To determine whether individuals with the hyper-responsive form of PAR4 may be less protected following a myocardial infarction or stroke even after receiving recommended antiplatelet therapy, the investigators compared healthy individuals and cardiac patients with and without the mutation for their responsiveness to PAR4. Participants were taking standard-of-care antiplatelet therapy (ie, aspirin and Plavix). The preliminary data demonstrated that, independent of race, individuals with a copy of the hyperactive variant of PAR4 have an increase in PAR4-mediated platelet reactivity, compared with individuals without the variant, even in the presence of antiplatelet therapy.

This research could identify the PAR4 T120A variant as a potential risk factor for thrombosis and would require a new approach to treating patients with this genetic variant, including the development of PAR4 antagonists. A greater understanding of which patients benefit the most from current therapeutic strategies and which patients remain at elevated risk for a thrombotic event will aid in the development of new therapeutic targets for at-risk populations.

This study illustrates potential benefits of the personalized medicine approach to therapeutic intervention and challenges the one-size-fits-all approach, which often leaves at-risk populations without adequate protection from thrombotic events and stroke.

More Reasons Why Getting a Good Night’s Sleep Is Important
Not getting enough sleep not only makes our minds less alert, but our bodies, too. Studies have suggested that losing several hours of sleep can slow the body’s metabolism. A team of researchers from the University of South Carolina and Arizona State University found that metabolic effects are seen even when sleep is shortened by two hours.

In this study, 15 healthy nonobese young adult volunteers completed two oral glucose tolerance tests. One was after three days of sleep restricted by two hours each day, and the other was after three days of ad libitum sleep. Plasma samples were collected before and 30, 60, 90, and 120 minutes after consumption of a glucose drink to determine glucose and insulin concentrations. Fasting C-peptide concentration was also determined.

The researchers observed that glucose concentrations before and 30, 60, 90, and 120 minutes following consumption of glucose were not different during the two glucose tolerance tests. Glucose area under the curve was also similar. Insulin concentrations before and 60, 90, and 120 minutes following consumption of glucose were not different, but insulin concentration 30 minutes following consumption of glucose was higher after restricted sleep (31.4 uIU/mL) than ad libitum sleep (23.7 uIU/mL). Insulin area under the curve and fasting C-peptide concentration were also greater following restricted sleep than ad libitum sleep. Sleeping two hours less thus increased insulin concentration, suggesting that cutting sleep even a little can alter metabolism.
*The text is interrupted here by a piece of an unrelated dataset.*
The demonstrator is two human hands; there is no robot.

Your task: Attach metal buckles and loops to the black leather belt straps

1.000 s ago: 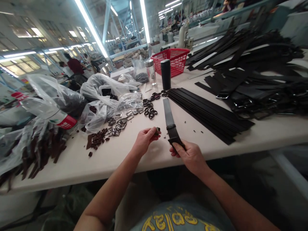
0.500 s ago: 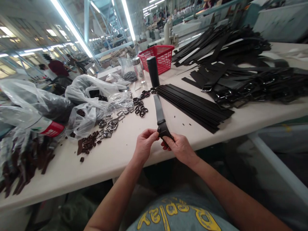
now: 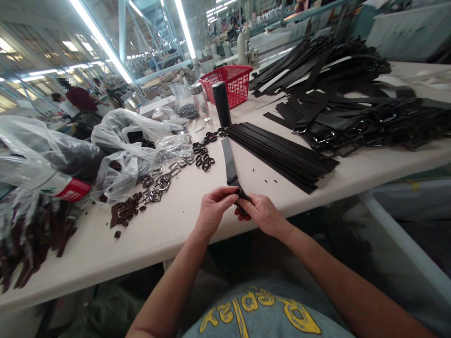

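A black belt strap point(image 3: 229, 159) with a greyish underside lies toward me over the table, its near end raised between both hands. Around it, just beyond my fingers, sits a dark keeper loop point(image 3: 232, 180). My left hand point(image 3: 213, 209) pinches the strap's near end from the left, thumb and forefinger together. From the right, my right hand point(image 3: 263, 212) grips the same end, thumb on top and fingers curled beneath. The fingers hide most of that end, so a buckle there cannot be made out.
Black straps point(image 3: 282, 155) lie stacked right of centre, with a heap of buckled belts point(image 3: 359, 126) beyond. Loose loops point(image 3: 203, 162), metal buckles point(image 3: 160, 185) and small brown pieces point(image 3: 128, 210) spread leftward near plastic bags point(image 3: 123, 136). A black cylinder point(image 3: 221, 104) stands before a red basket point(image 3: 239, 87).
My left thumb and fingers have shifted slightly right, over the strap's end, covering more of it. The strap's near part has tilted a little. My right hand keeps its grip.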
“Our study was conducted in a group of young healthy adults after only three days of shortened sleep by two hours,” said Xuewen Wang, PhD, Assistant Professor of Exercise Science at the University of South Carolina in Columbia. “The study findings are important because this amount of shortened sleep is often seen in real life. Our next step is to find out whether the sleep pattern of shortened sleep during the week and catching-up sleep during the weekend affects glucose metabolism in the longer term. We are also interested in finding out the responses in individuals who already have impaired glucose metabolism.”